先端、尿道に舌先を当てられ擽られる。「ひ、」視覚が得る情報と吹きかけられる息と、赤くちらつく舌があまりに淫猥で、無意識に凝視していればくすりと喉を鳴らされた。「南沢くん、意外と初心なんだね」意外とってなんだよ、中二で俺はどんな印象持たれてるんだ。あんただって、見た目だけで言えば誠実そうに見える。そんな顔で、いやらしい言葉を吐いて、その視線に情欲を込めるところなんて、…ああこれ今からしばらく離れないな。「っん…ふ、ぁ、」胸に罪悪感のような軋みを覚えて視線を外したところで、敏感な恥部に舌と、唇の感触。不意打ちにだらしない声が溢れた。ぱくりと、その括れまで、亀頭を咥え込みキスマークでも付けるように吸い付いてくる。「はっ、ぁくっ、」唾液で濡れたそこをさらに奥まで咥え込んで、裏筋を舌で擦る。余った肌色を愛撫する手は根元へ皮を引きずりこんだり、玉を弄んで転がしたりと忙しい。
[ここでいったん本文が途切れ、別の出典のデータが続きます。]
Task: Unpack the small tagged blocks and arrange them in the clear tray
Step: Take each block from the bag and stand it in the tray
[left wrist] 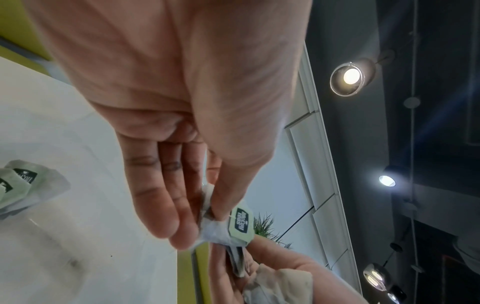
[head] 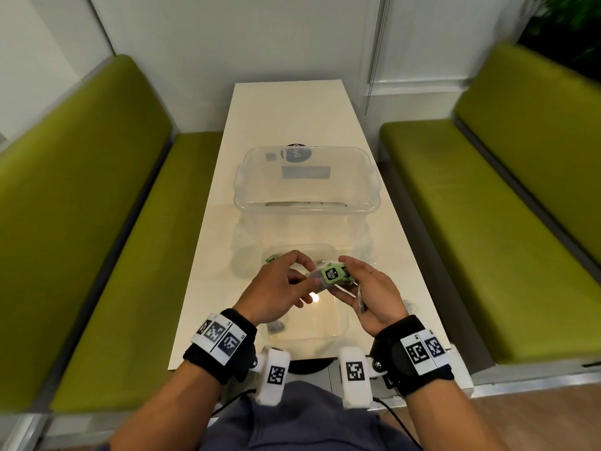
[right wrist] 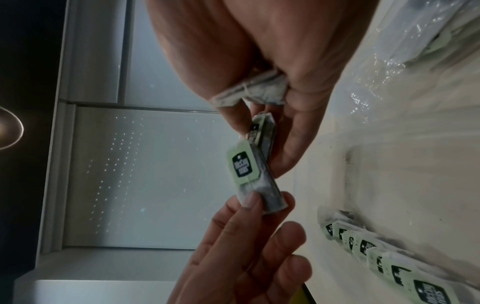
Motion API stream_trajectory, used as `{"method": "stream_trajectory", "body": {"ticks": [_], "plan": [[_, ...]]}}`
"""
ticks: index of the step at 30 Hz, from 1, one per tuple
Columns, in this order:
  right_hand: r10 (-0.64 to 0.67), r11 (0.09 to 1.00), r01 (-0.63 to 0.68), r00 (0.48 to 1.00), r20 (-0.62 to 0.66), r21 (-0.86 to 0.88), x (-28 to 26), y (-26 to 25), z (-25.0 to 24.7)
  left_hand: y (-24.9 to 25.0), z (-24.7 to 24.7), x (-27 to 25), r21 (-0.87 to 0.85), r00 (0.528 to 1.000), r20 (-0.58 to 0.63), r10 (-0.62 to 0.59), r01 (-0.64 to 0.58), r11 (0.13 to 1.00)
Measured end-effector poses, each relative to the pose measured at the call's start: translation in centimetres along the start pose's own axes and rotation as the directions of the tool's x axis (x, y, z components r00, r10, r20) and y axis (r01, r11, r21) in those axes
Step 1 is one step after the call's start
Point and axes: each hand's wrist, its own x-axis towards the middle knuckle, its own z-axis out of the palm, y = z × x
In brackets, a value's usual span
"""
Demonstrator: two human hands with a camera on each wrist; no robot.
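Observation:
Over the table's near end my left hand (head: 313, 283) pinches one end of a small tagged block (head: 331, 275), a white sachet with a green tag (left wrist: 240, 223). My right hand (head: 347, 277) grips the other end along with a thin stack of more blocks (right wrist: 261, 133), and a folded one (right wrist: 255, 88) is tucked against its palm. In the right wrist view the left hand's fingertips (right wrist: 250, 202) hold the sachet's lower end. A row of several tagged blocks (right wrist: 376, 257) lies in the small clear tray (head: 325, 250) just beyond my hands.
A large clear bin (head: 370, 177) stands mid-table behind the tray. Another shallow clear container (head: 341, 327) lies under my hands near the front edge. Crinkled clear wrap (right wrist: 384, 67) lies on the table. Green benches (head: 97, 222) flank the narrow white table (head: 286, 102).

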Motion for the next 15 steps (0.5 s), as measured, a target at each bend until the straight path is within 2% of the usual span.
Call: {"method": "stream_trajectory", "body": {"ticks": [3,6,10,12,15], "plan": [[-0.016,1.000,0.017,0.999,-0.049,0.015,0.3,0.0,-0.2,-0.3,-0.2,0.1,-0.023,1.000,-0.006,-0.005,0.005,1.000],[-0.004,0.999,0.011,0.992,-0.123,0.052,0.7,-0.1,-0.5,-0.7,-0.7,0.4,-0.128,1.000,-0.025,-0.001,-0.002,0.992],[0.114,0.987,-0.091,0.977,-0.177,0.132,0.8,-0.3,-0.3,-0.5,-1.1,0.3,-0.297,0.999,-0.035,-0.021,0.010,0.955],[0.152,0.986,-0.141,0.979,-0.137,0.086,0.7,-0.2,-0.1,-0.5,-1.2,0.4,-0.341,0.999,-0.027,-0.027,0.016,0.940],[0.149,0.984,-0.149,0.989,-0.002,-0.102,0.5,0.1,0.4,-0.7,-1.0,0.6,-0.367,0.999,-0.020,-0.039,0.029,0.930]]}}
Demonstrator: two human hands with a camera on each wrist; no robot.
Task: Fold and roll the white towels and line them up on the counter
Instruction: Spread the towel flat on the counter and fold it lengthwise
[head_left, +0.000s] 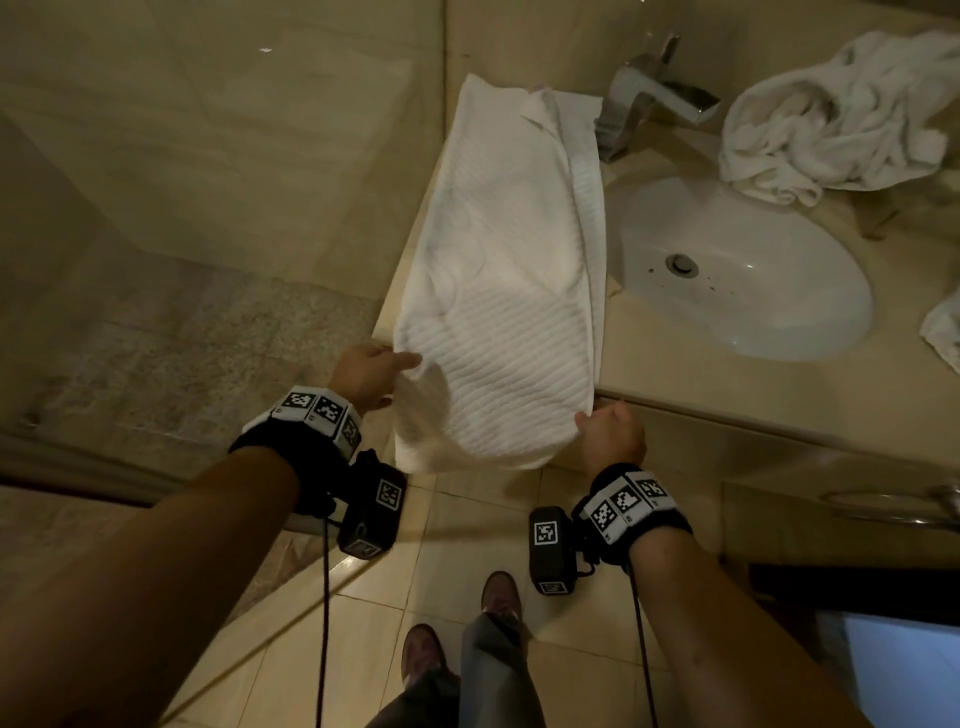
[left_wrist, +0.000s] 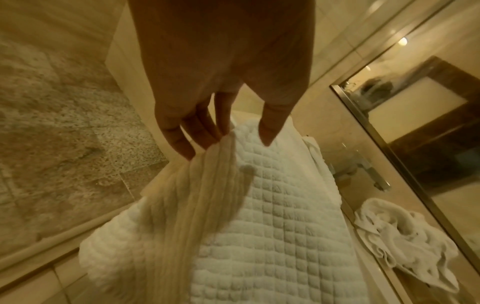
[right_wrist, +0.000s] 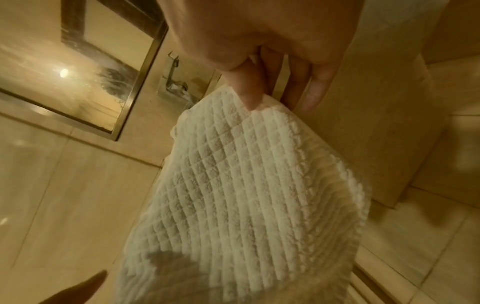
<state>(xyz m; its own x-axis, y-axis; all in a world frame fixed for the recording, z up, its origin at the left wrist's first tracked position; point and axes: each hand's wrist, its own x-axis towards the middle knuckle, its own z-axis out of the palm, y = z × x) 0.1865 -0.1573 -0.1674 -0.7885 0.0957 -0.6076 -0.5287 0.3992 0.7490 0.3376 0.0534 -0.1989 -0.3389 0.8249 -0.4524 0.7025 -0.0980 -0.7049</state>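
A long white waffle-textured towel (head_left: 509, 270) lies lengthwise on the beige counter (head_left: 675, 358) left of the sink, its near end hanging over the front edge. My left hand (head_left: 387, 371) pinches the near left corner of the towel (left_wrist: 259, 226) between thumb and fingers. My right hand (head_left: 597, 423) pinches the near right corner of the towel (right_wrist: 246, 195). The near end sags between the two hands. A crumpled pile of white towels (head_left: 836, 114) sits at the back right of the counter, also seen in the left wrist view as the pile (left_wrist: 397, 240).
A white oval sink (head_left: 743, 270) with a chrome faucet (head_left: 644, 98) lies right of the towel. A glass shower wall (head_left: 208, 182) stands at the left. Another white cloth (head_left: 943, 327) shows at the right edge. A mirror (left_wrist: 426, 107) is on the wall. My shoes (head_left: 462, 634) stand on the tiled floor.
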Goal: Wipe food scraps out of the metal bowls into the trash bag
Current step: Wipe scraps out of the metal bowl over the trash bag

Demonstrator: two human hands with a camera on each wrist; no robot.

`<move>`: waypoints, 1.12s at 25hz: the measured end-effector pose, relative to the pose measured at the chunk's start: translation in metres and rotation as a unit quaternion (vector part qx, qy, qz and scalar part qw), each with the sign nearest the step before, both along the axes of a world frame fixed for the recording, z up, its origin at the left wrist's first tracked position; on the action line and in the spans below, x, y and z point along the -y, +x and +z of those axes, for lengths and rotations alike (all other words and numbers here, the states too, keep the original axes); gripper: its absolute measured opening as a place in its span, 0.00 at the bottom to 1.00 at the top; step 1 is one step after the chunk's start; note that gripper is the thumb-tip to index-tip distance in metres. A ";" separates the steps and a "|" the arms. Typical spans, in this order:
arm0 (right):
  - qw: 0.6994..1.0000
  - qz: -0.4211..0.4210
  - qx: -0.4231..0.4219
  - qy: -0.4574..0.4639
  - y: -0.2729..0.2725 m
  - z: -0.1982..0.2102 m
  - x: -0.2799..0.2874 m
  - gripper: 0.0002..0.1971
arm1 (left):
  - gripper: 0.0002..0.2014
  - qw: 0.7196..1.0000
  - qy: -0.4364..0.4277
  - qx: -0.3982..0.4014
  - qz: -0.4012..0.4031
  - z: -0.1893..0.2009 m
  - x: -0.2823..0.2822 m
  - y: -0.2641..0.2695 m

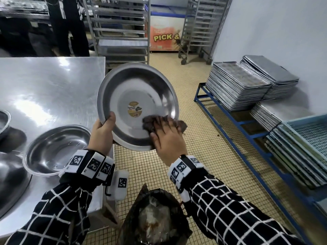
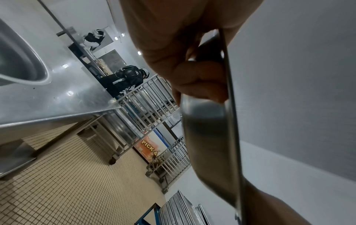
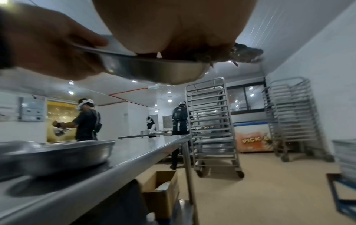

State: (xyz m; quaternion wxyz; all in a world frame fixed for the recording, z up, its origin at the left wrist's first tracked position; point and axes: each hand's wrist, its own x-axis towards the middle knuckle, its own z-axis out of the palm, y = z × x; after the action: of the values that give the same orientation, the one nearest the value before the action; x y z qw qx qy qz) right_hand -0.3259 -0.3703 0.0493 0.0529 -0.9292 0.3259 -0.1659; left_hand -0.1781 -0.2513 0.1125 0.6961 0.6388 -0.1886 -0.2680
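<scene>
I hold a wide metal bowl (image 1: 134,89) tilted up towards me, above the floor just off the table's right edge. A round paper label (image 1: 135,108) is stuck in its middle. My left hand (image 1: 107,124) grips the bowl's lower left rim, thumb inside and fingers behind (image 2: 200,79). My right hand (image 1: 166,133) lies flat on a dark cloth (image 1: 147,123) and presses it against the lower right inner wall. The cloth's end (image 3: 246,51) hangs past the rim. A dark trash bag (image 1: 155,218) stands open on the floor below, between my forearms.
The steel table (image 1: 53,85) at the left carries another bowl (image 1: 56,149) and parts of two more at its left edge. Stacked baking trays (image 1: 237,89) sit on a low blue rack (image 1: 230,117) at the right, beside blue crates (image 1: 309,135). Tall tray trolleys (image 1: 122,29) stand behind.
</scene>
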 end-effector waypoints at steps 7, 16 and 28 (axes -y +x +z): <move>0.974 0.097 0.184 0.085 0.005 -0.007 -0.057 0.29 | 0.25 0.999 -0.017 0.000 0.038 -0.002 0.010 -0.014; 0.914 -0.123 0.282 0.263 -0.003 -0.006 -0.003 0.27 | 0.11 0.999 -0.021 -0.008 -0.022 -0.009 0.006 -0.024; 0.795 -0.133 0.361 0.469 -0.033 0.011 0.042 0.12 | 0.02 0.998 -0.002 -0.045 -0.043 -0.007 -0.006 -0.022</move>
State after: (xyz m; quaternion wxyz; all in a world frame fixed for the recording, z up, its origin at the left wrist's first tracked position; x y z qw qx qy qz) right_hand -0.3591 -0.4119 0.0599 0.5738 -0.6106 0.4409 -0.3216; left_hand -0.2001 -0.2453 0.1057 0.6931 0.6160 -0.1851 -0.3254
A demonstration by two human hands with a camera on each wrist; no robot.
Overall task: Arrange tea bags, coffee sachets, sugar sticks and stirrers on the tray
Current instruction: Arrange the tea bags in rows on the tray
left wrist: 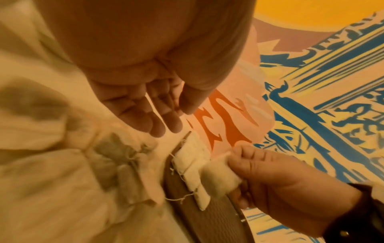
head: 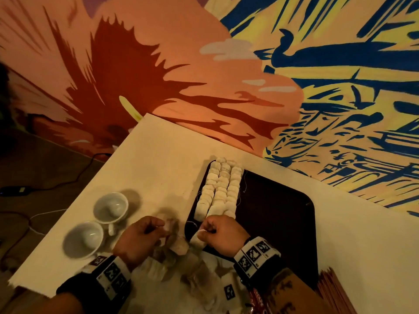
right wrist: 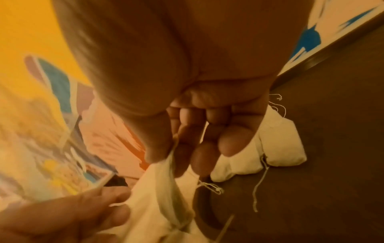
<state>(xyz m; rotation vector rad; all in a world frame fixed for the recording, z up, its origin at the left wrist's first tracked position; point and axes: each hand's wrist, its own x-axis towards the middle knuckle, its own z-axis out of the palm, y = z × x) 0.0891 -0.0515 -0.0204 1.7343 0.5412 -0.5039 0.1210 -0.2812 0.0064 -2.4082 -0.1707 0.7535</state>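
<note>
Holding three rows of tea bags [head: 221,191], tray [head: 278,214]; right hand [head: 223,234] fingers pinch one, left hand [head: 139,240] relaxed

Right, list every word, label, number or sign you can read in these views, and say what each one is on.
No readable text in any view.
Wristbands: square black-and-white coded markers, no letters or numbers.
Red packet at the near edge, by the right wrist: some print, too blurred to read.
Wall mural: blue brush strokes, none legible as writing.
Tea bags on the tray: no tags or print visible.
</note>
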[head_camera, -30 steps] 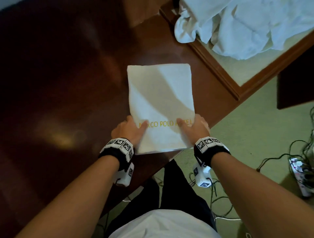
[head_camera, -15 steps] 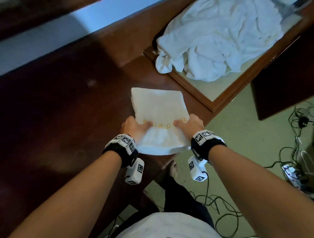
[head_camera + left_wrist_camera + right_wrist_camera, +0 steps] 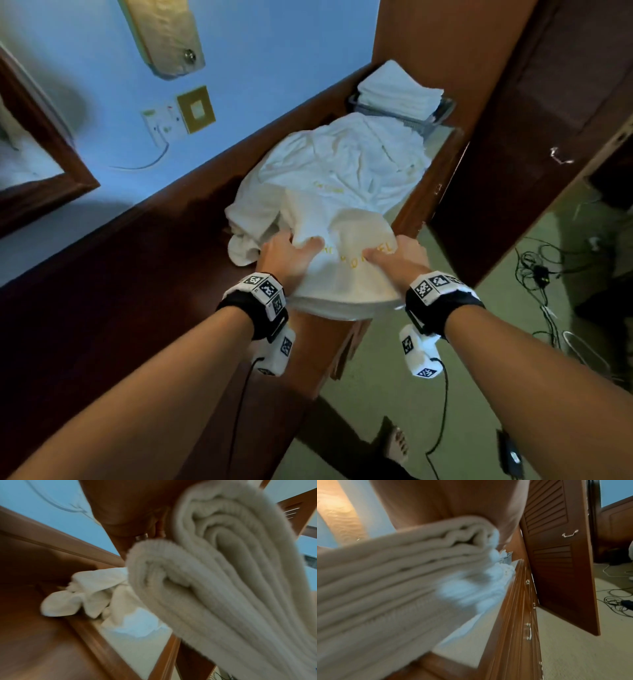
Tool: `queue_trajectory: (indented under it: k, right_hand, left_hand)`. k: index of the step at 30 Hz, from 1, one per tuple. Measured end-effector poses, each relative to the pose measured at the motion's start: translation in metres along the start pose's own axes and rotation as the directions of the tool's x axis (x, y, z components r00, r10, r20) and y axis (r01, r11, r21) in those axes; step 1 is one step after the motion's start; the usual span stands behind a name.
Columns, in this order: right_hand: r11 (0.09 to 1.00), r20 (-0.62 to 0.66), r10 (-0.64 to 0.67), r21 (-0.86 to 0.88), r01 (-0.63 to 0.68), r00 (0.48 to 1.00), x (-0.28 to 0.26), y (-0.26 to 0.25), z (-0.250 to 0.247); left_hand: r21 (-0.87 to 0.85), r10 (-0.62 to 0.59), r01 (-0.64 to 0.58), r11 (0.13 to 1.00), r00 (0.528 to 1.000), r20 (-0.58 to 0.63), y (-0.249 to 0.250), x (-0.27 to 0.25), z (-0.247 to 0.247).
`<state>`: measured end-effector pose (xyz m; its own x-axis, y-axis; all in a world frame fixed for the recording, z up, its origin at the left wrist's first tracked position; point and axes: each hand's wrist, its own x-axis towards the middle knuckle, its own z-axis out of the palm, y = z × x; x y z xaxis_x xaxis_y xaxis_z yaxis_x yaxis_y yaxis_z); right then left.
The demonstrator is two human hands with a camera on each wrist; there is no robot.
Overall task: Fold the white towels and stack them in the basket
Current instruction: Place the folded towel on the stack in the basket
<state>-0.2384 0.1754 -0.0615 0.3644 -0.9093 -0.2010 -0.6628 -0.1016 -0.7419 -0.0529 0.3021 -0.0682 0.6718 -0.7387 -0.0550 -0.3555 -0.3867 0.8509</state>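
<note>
A folded white towel (image 3: pixel 346 274) with gold lettering is lifted off the dark wooden desk (image 3: pixel 137 274). My left hand (image 3: pixel 291 257) grips its left side and my right hand (image 3: pixel 397 260) grips its right side, thumbs on top. Both wrist views show its stacked folded edges (image 3: pixel 214 588) (image 3: pixel 385 581) close up and blurred. Beyond it lies a heap of unfolded white towels (image 3: pixel 335 174). At the far end stands a wire basket (image 3: pixel 442 113) holding a stack of folded towels (image 3: pixel 397 92).
A blue wall with a socket and a switch plate (image 3: pixel 195 109) runs along the desk's left. A louvred wooden door (image 3: pixel 556 547) stands open at the right. Cables (image 3: pixel 537 270) lie on the pale carpet. A bare foot (image 3: pixel 397 445) shows below.
The towel has gone from lying flat on the desk to being lifted in both hands and carried forward over the heap. My view has swung up toward the basket.
</note>
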Motion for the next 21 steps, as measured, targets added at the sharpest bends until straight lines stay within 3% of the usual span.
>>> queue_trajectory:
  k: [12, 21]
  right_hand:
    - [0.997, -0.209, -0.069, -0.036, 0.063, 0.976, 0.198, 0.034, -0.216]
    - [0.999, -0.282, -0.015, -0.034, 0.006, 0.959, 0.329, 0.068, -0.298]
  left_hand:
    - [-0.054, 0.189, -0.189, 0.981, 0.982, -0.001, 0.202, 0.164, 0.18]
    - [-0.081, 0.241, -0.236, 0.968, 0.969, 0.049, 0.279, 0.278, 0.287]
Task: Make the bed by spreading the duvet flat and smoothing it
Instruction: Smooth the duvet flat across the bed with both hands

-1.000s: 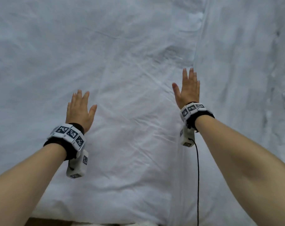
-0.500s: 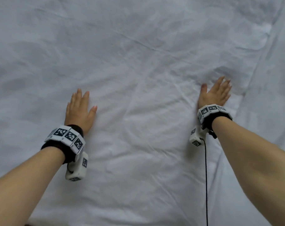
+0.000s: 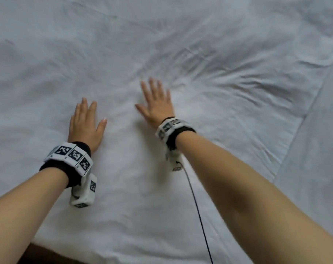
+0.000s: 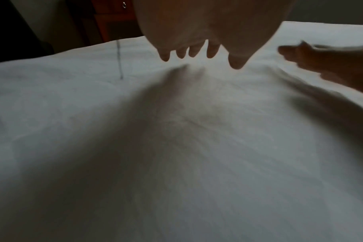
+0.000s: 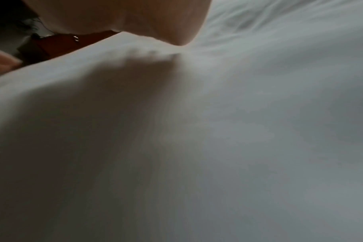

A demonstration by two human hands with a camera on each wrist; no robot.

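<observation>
The head camera looks steeply down from above onto the duvet [image 3: 181, 206]. Both wrist cameras skim low across it, close to the cloth, sharing the patch between the hands.

Soft, even daylight is spread over the wrinkled white cotton duvet [image 3: 219, 54] in the head view, where the right hand [image 3: 158, 103] is smeared by motion blur. Both wrist views are rendered dim, grainy and unfocused, with broad grey shadows cast beneath the palms.
</observation>
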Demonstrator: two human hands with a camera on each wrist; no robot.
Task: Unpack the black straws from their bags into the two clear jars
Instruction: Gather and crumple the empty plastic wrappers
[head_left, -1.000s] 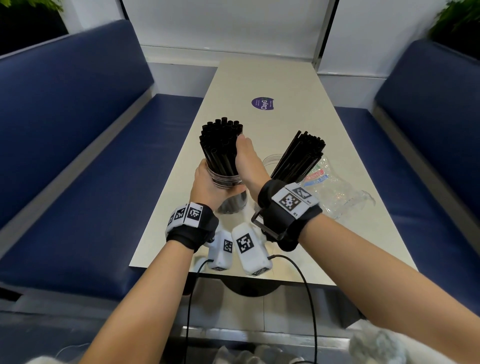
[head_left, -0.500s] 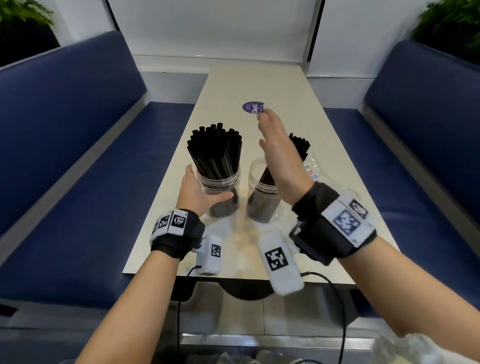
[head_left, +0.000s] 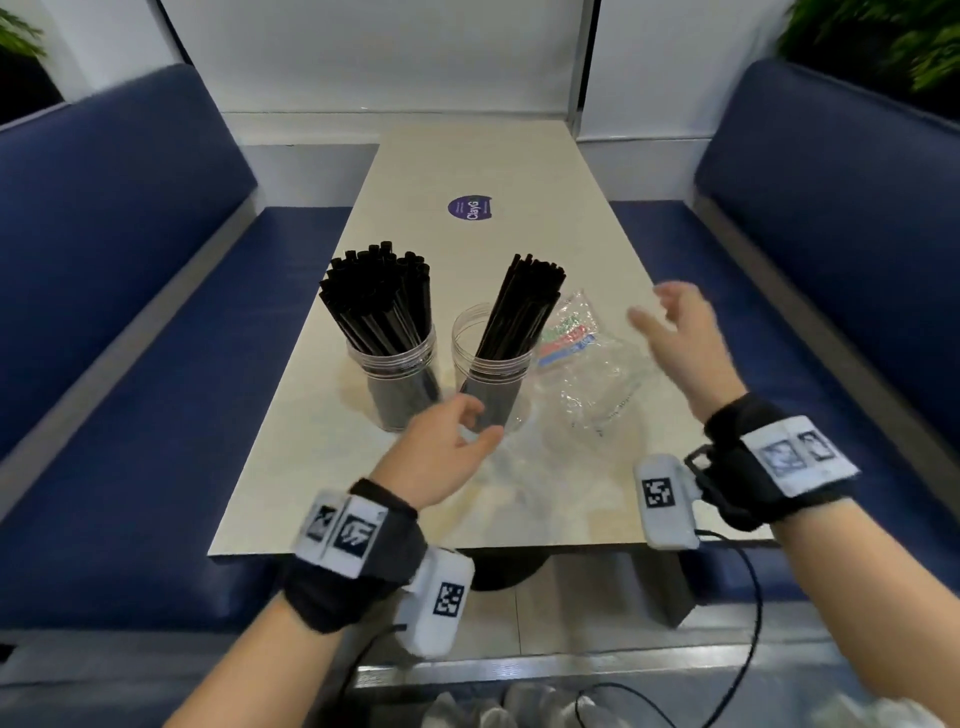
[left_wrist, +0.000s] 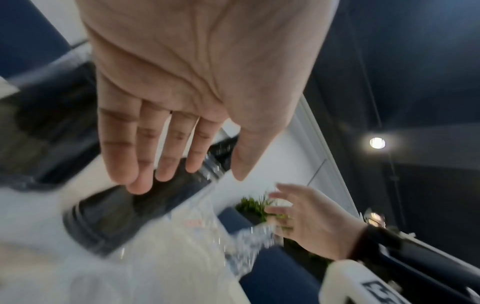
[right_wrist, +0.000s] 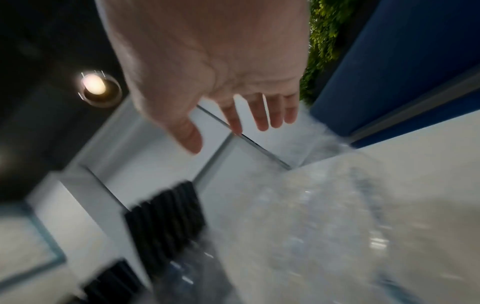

「っ…、っつ、イッ…ぁ、い、く」上下し始めた頭に下腹部、その奥が熱に痙攣した。無理だ、もう保たない。指先がどうしようもなく疼いて彼女の服を掴む。頭よりはましだろ。「はっ、ぁ、イく…神崎っ、さ、」快感が内腿を這っていく。その波が昇ってきて、頭が熱に濡れていく。伝う涙が頬を焼いているようで、その火傷が疼く。回りきった充足感に押し出されて、吐精の感覚が顕著になる。「ぁあッ…く、はぁっ、神崎さんっ、」彼女の名前に堪えきれなかった熱を込めると同時に、ひどく甘い痺れが尿道を這い上がって漏れ出していく。あ、待っ、てくれ、いま、口の中に、「〜〜っ、は、ぁっ、ん…あ、ふっ」数回に分けて射出されたそれを、脈打つ肉棒を咥え込んだまま飲み込んだ神崎さんは、そのまま尿道に残った液体まで吸い上げる。そんなことまでしなくていい、甘えっぱなしで居た堪れないだろ。

「ん、はぁ…美味しい」
「…美味しいわけないだろ」
「ええ?美味しいよ、確かめてみる?」
「や、やめろ!」
「んふふ」
「…な、なんですか?」
「あれっ、戻しちゃうの。南沢くんの遠慮のない言葉遣い、好きだなあって思ってた」
「……そう言われたって、意識してどうにかなるものじゃないです」
「ええー」

軽口で誤魔化されたが、『美味しいわけない』それ、飲ませたのは俺だ。期待をしなかったわけでもないが、実際にされると充足感より申し訳ない気持ちが先に立つ。それに。「…あんたは、いいんですか」続きは、しないのか。このままでは俺ばかりが醜態を晒している気がする。自らの痴態なんて思い起こしたくないから詳しくは考えないことにしたいものだが。「『それ』は、南沢くんが高校を卒業する頃くらいに、『悪い大人』になってたら、考えるよ」明確な線引きをされたことに不満がないわけではないが、それを正論にできるほど、彼女の言い分が間違っているとも思えない。俺は子供で、彼女は子供のわがままを聞いていただけ。けど、この人は多分、そのわがままを聞くのが好きなんだろう、と思う。いくらでも利用しろだとか、大人は有効に活用すべきとか、出来た大人らしいことを言いながら、この人は自分のために、俺のことを利用している。「…ずるいんですね」それは、なんだか堪らなく、満たされる気分だった。